In today’s market, America’s new car and truck dealerships sell around 50,000 new cars and trucks a day. Consumer access to affordable credit at dealerships, and interest rate discounts that local dealerships can provide their customers, are keys to driving those sales. Congress recently repealed a lending guidance issued by the federal Consumer Financial Protection Bureau (CFPB) that threatened to adversely affect dealer competition and consumers’ access to interest rate discounts. The guidance was repealed because of serious agency process concerns, and because it inadequately recognized that dealerships can provide competitive credit while fully adhering to our nation’s fair credit laws. NADA is firmly committed to helping dealerships achieve both key objectives.
Adherence to non-discriminatory access to credit remains a core value for America’s new car and truck dealers. Simply put, the CFPB guidance is gone, but the anti-discrimination laws governing lending, like the Equal Credit Opportunity Act (ECOA), are not. The fair credit laws that govern dealer conduct remain part of the fabric of the law. Beyond the law, those statutes underscore a moral imperative to avoid discrimination and to treat all customers fairly and with respect.
Four and a half years ago, based on our twin commitments to competitive credit and fair lending, NADA partnered with the American International Automobile Dealers Association (AIADA) and the National Association of Minority Automobile Dealers (NAMAD) on a simple but incredibly important initiative. We sought to develop a compliance framework, available to all dealers on a voluntary basis, that enhances the ability of participating dealers to comply with our nation’s fair credit laws while retaining the flexibility needed to meet the borrowing needs of the nation’s car buyers.
Recognizing the need to promote these important goals, we re-examined a crucial question: Can fair lending compliance and consumer interest rate discounts coexist? Fortunately, the U.S. Department of Justice (DOJ), which had also been considering the issue for a long period of time, clearly determined that the answer was “yes.”
Building on that conclusion, we developed a program that promotes compliance by better structuring the exemption-based discounting system that has long been the hallmark of an ECOA-compliant indirect auto financing market. The improved approach was designed to ensure that discounting remained possible but only in ways that assured that similarly situated people were treated the same, regardless of race, national origin, religion, sex, age, or other protected characteristics.
How did we come up with this framework for maintaining fair credit compliance while preserving discounting? We didn’t—the DOJ did.
In 2007, the DOJ entered into consent orders with two dealerships to resolve allegations of fair credit violations. These allegations were remarkably similar to the more recent ones brought against indirect finance sources by the CFPB.
Importantly, these DOJ consent orders did not eliminate either dealer participation or a dealer’s ability to offer discounts. Instead, to permit consumers to continue receiving the tremendous benefits of discounting, the consent orders required the dealers to standardize the initial amount of dealer participation included in all retail installment sale contracts, and allowed deviations from that standard amount only in the presence of a legitimate business justification, such as a competing credit offer from another lender or a monthly budget constraint on the part of the customer.

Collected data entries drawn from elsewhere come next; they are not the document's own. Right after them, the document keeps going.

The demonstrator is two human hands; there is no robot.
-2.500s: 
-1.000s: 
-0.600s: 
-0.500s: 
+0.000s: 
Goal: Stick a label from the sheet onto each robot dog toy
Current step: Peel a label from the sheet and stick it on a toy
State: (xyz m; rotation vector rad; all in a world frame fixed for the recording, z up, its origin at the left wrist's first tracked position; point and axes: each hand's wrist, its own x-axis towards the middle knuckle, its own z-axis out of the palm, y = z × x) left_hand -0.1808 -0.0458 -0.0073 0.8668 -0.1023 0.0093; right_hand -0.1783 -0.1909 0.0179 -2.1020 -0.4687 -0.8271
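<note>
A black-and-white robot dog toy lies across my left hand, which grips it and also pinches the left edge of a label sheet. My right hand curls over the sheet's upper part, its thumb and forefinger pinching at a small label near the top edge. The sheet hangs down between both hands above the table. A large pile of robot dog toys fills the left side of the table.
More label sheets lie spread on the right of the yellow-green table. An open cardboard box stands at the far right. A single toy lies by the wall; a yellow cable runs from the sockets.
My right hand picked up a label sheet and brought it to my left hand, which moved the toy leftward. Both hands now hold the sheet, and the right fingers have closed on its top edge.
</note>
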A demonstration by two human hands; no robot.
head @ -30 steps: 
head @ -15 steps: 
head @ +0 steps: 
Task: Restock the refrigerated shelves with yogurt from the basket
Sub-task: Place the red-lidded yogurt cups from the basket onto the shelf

It was a well-balanced and effective solution. Which is exactly why the NADA/AIADA/NAMAD Fair Credit Compliance Policy and Program (the Program) further operationalizes the DOJ framework and makes it available to all dealers. Just like the DOJ consent orders, the Program’s approach takes race and other protected characteristics out of the equation entirely; it calls for a dealer who adopts the Program to standardize the amount of dealer participation for every customer, and only allows that dealer to deviate in one direction (downward), and only in response to a legitimate business reason—like marking down a rate to meet a competing offer or monthly budget constraint—that has nothing to do with race or any non-business factor.
NADA believes the Program represents the best approach to promote compliance with ECOA while preserving enough flexibility to allow customers to continue leveraging the overwhelming benefits that are produced by today’s intensely competitive vehicle financing market. Dealerships that implement the Program reduce their discrimination liability risks under ECOA, and it is also unquestionably the right thing to do. Treating customers in a fair and consistent manner and strictly abiding by all anti-discrimination laws are central to the mission and success of franchised auto dealers everywhere. The Program reflects an unambiguous commitment to both of these principles.
For these reasons, much of our focus is on making the Program even easier to implement through partnerships with providers such as CU Direct, Dealertrack, and RouteOne. Thanks to these arrangements, the Program can easily be integrated into the F&I operations of participating dealerships, as well as automated. I am confident that we will see additional progress on this front in the coming months.
As long as I am President and CEO of NADA, I will continue to encourage every franchised dealer and dealership group to adopt and implement our Program. I will also continue to seek additional bipartisan support among federal policymakers—regardless of which party is in power—and encourage them to embrace the Program as the best way to ensure fair credit compliance in auto financing.
In the meantime, it is up to our industry to lead the way. We have at our disposal a way to affirm our commitment to abide by some of our nation’s most important laws while doing right by our customers. That’s a commitment that every dealer should be proud to get behind.
Peter Welch is President & CEO of the National Automobile Dealers Association.